We call today the Sunday of the Prodigal Son. Yet let us remember that his is not the only story we hear in today’s Gospel passage. The parable begins: “A certain man had two sons.” And though at first they appear to be quite different, in fact they turn out to be in many ways the same. Tragically, it seems that neither son truly loved their father. The younger son took his inheritance and left the Father’s House, squandering it with riotous living. But though the elder son remained, it turns out that his real desire — the love that truly filled his heart — was not so very different from that of his brother, and he was consumed with bitterness and envy because he was never given “so much as a kid” to make merry with his friends. He, too, desired first of all his own inheritance and the pleasures of this life. And though he did not leave like his younger brother in order to give himself up to those desires, nevertheless in the end it was he who refused to enter into the joy of his Father’s House. It was his heart that remained cold and darkened, and it was he who chose to remain ultimately alone.

This is a very real danger for all of us, especially those of us who live in this holy monastery. We can hide our self-love and our spiritual decay under the mask of outward obedience. We can wander spiritually all throughout the world without our bodies ever leaving these holy walls. And we can far too easily scorn, mock and condemn those who, by all appearances, have plainly chosen to depart from the Father’s House — and yet all the time be ourselves far more deeply lost than they.

It is sometimes better to be the younger son starving in the pig pen than the elder son who, though outwardly abiding in the Father’s House, does not truly love Him. It is oftentimes easier to “come to ourselves” amidst the misery and emptiness of the world than under a false veneer of piety. Because it is only by realizing we have wandered that we have any hope of beginning the long road home. It is only by experiencing the pain hiding beneath our pleasures that we can come to choose the path of escape. Sometimes, to taste the bitterness of the world we ourselves have poisoned is the only medicine that can cure us.

In the words of Abba Dorotheos (words which we will soon hear read again in our monastic trapeza at the outset of the Great Fast):

How have we come into all this affliction? How have we fallen into all this misery? Is it not because of our pride? Is it not because of our senselessness? Is it not because we took the wrong decision? Is it not because we chose to impose our bitter will? Why? Was not Man created with every luxury, in all joy, in all rest and in all glory? Was he not in paradise? God said, “Do not do that" but he did it. Do you realize the enormity of his pride? Do you see his obstinacy? Do you see his insubordination? Therefore, when He saw his impudence God said: "He is a fool, he does not know how to be happy. If he does not have a hard time, he will be totally lost. If he does not learn what sorrow is, he will not learn what rest is.” Then He gave him that what he deserved and expelled him from paradise. Thus, Man was given up to self-love and to his own desires which would crush his bones, so as to learn not to trust himself but the commandment of God. The hardships from disobedience will teach him the calmness that comes from obedience as the Prophet says: "Your own wickedness will correct you" (Jer 2:19).

So during the Lenten season ahead — and throughout all our remaining life in this present world — when we see our sinfulness, when we come face to face with our brokenness, when we begin to learn by bitter experience just how terribly we have gone astray — let us not despair. Let us not be dismayed at it.

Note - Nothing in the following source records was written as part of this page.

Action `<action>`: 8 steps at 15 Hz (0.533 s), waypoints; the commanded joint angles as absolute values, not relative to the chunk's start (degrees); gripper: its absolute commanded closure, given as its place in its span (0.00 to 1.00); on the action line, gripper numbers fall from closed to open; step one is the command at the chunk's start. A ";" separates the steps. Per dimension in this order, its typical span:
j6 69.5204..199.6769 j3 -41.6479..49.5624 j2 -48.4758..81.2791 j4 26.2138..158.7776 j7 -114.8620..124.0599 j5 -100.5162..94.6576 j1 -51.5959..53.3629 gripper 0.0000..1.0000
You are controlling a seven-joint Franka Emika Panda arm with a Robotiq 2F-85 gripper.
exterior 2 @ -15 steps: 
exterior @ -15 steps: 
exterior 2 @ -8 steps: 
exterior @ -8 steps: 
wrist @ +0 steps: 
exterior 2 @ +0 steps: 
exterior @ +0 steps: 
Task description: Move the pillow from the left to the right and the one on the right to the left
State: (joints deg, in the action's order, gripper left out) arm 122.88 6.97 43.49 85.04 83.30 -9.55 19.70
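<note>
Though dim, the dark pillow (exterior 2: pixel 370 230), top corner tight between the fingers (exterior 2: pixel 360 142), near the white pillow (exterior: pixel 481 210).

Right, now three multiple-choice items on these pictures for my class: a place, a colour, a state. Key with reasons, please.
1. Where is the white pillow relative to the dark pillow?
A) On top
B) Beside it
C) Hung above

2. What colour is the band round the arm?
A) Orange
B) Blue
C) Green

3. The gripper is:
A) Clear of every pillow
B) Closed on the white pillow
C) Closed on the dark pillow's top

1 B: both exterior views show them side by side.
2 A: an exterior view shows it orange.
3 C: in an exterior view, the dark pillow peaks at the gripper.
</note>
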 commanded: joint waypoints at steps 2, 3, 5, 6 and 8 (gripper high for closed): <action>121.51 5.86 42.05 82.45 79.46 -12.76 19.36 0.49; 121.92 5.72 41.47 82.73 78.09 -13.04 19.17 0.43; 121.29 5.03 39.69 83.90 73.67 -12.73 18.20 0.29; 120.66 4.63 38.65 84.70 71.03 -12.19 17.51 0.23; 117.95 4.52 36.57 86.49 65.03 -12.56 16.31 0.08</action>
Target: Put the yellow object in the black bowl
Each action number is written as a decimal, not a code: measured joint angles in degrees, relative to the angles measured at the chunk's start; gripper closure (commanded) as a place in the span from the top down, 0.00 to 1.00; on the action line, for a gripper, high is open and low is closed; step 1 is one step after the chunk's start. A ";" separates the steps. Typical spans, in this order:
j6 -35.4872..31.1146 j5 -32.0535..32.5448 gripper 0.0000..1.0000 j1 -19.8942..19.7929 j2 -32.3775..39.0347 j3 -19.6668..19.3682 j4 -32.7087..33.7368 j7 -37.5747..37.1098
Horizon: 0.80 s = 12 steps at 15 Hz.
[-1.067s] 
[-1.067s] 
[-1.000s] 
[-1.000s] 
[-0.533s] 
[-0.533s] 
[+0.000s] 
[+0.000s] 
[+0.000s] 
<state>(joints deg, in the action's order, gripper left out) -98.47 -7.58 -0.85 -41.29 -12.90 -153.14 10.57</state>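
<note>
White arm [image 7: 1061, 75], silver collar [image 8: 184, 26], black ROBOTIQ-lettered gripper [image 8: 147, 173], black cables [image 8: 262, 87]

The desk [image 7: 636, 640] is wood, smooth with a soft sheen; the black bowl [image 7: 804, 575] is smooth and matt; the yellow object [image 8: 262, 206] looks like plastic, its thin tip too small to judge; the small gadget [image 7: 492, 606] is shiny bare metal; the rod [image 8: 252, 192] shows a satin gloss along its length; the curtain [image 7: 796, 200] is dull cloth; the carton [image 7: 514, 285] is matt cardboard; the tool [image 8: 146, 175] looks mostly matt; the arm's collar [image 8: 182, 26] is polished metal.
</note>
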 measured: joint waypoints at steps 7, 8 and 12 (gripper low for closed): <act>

Let us not ask: “where is the Lord?” He is walking this path of exile beside us. He is with us in every dark place our sinfulness might bring us, even down to the lowest depths of hell. He did not send us into this fallen world so that we would perish, but precisely so that we might find the one and only path that leads back to His Father’s House.

To Him be all glory, honor and worship, together with His unoriginate Father and His all-holy and good and life-creating Spirit, now and ever, and unto the ages of ages. Amen.